[arin-ppml] Community Networks IPv6 Assignment (2008-3 update)

George, Wes E [NTK] Wesley.E.George at sprint.com
Tue Aug 18 17:53:18 EDT 2009

Comments inline

-----Original Message-----
From: arin-ppml-bounces at arin.net [mailto:arin-ppml-bounces at arin.net] On Behalf Of Lea Roberts
Sent: Monday, August 17, 2009 4:21 PM
To: ppml at arin.net
Subject: [arin-ppml] Community Networks IPv6 Assignment (2008-3 update)

dear PPML community -

at the last meeting, ARIN XXIII, my perception was that the majority of
the opposition to Policy Proposal 2008-3 seemed to be a concern that the
inclusion of paid staff and a large budgetary number for network
operations could lead to its misuse as a "secret business plan" or other

from the original definition, the text:
"the community network staff is at least 50% volunteer and that the annual
budget for community network activities is less than $250,000."

has been replaced with:
"the community network staff is 100% volunteers."
I think that this perhaps swings too far the other way. We're now requiring that any org like this have essentially no paid staff, which is probably not realistic. Even non-profits pay a few people to keep the trains running on time and coordinate the volunteer efforts. However, I'm not overly worried about abuse. My problem with this proposal comes in the sections I've snipped out below. I still do not see a strong justification for PI space to be available for networks such as these.

I will restate here at the beginning that it is not expected for these
assignments to be globally routed, since that was also a concern.
If the intent is to have these not be globally routed, why would ULA not suffice as a stable address assignment? Qualification Criteria

To qualify for a direct assignment, a community network must
demonstrate it will immediately provide sustained service to at least
100 simultaneous users and must demonstrate a plan to provide
sustained service to at least 200 simultaneous users within one
year. Initial assignment size

The minimum size of the assignment is /48.
I'm having trouble with the rationale of allocating a /48 for 100-200 users. Since this is not going to be globally routed, the concerns about blowing up the routing table should not figure into the discussion, so why not allocate something more appropriate for this size of network, even a /64?

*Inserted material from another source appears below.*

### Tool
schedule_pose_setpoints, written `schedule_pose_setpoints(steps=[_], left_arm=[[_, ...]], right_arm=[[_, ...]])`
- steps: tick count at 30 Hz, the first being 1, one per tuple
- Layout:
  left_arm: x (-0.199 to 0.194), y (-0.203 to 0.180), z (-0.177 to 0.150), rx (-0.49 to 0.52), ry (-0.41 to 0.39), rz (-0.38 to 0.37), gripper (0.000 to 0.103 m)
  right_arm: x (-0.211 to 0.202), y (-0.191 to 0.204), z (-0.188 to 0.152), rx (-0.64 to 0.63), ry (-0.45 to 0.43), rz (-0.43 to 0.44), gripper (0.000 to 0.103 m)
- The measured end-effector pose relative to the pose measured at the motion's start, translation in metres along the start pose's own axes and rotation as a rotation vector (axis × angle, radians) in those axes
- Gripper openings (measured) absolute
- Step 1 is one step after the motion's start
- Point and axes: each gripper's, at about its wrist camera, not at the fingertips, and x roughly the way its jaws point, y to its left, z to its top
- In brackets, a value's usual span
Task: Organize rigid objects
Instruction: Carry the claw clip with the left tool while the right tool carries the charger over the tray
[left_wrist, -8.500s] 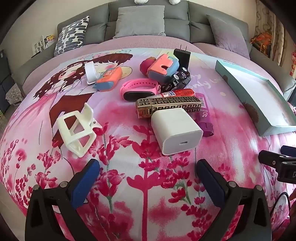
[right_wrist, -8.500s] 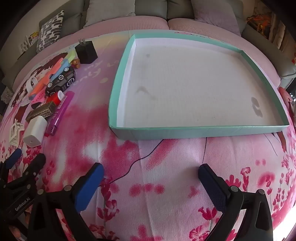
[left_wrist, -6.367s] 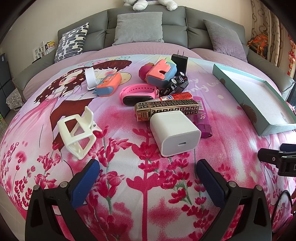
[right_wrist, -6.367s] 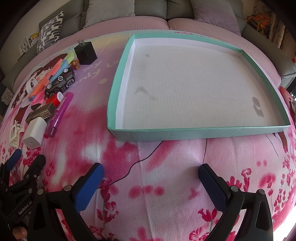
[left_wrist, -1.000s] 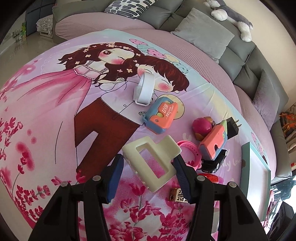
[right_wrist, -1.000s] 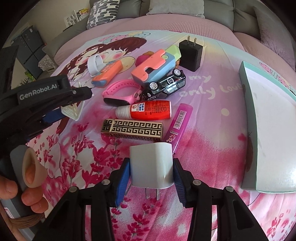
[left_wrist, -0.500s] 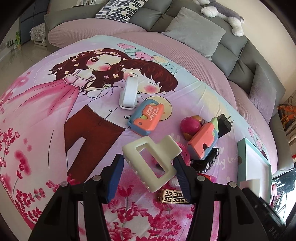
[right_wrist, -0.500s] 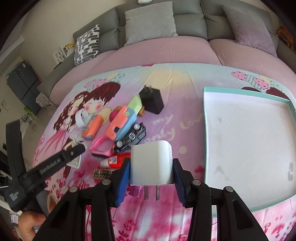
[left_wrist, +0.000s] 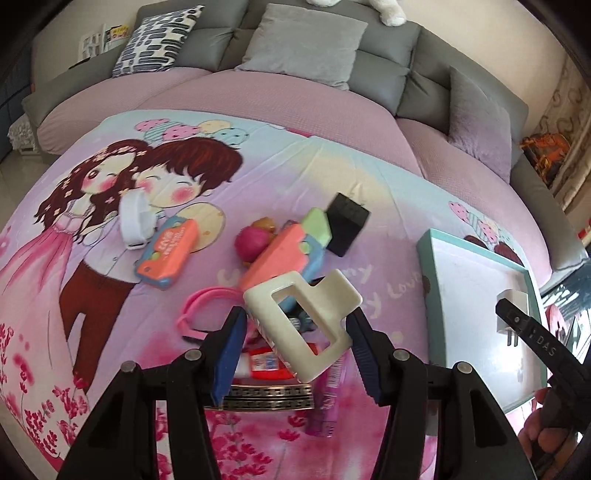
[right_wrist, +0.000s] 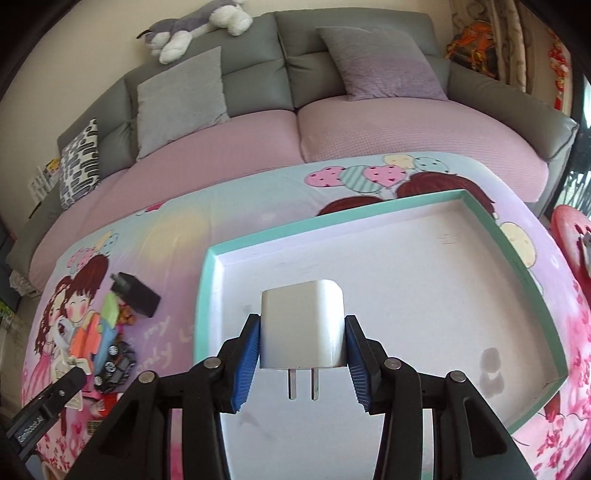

this policy was originally proposed by community network operators to
provide them with the ability to receive a direct assignment of IPv6
address resources from ARIN. the operators of such networks have
expressed their need to have a stable and globally unique address
assignment with which to number their network infrastructure. many
such networks are not able to meet the current criteria for a PI IPv6
assignment from ARIN. in an environment where connections to outside
networks may come and go, a stable internal address structure would be
very valuable. additionally, the ability to exchange routes with
others, whether locally or tunneled, and thereby have native IPv6
connectivity, would be quite beneficial.
As to the globally unique requirement - if it's not globally routed, what would be the need for this? This proposal wouldn't cover the so-called Grey nets, which are large (mainly "black helicopter"/Gov't) networks that must be unique because they talk to each other but don't talk to the Internet, so I'm struggling to understand global uniqueness as a requirement. Yes, it would need to be unique among any interconnected networks, but I think that the likelihood of multiple community networks interconnected without some intermediary that would not be able to loosely organize the allocation of space to ensure uniqueness between the networks' gateways is pretty low. Alternatively, PA space could be used for the interconnection.
It would be extremely helpful for one or more of the operators of such networks to come forward with a presentation at ARIN explaining the specific problem that having PI space would solve for them that PA or ULA space would not, rather than simply being cited in this way. Case studies are very helpful for those of us who are skeptical as to the application of this policy.

there could also be a number of potential benefits to allowing
community network participants to begin using IPv6 addressing. some of
these networks have many technically capable and adventurous members
who would be motivated to begin developing and/or experimenting with
the software extensions which will be needed to support IPv6 prefix
selection among multiple IPv6 prefixes when establishing remote
connections. also, participants in networks receiving such assignments
will have the necessary global-ID to experiment with the various
proposals currently being developed for separating network locater
from network ID.
This is more like a justification for a Class E style "experimental" address reservation in IPv6, but perhaps without the behavior of being utterly useless because it can't be configured on any standard router, host, or network element. ;-)
I'd support a reservation of this type if it was explicitly defined as not to be treated any differently than normal IPv6 addresses, but simply a special block for research and other limited uses, perhaps still allocated via ARIN with explicit requirements around experimentation as the justification to qualify. However, I don't think that it helps to justify community network allocations as "community networks" are defined within this proposal. I think that it would be possible to write a proposal/RFC reserving space for experimental use that could be broad enough to cover a number of possible community network uses, but I don't think that trying to justify it in the opposite direction is realistic.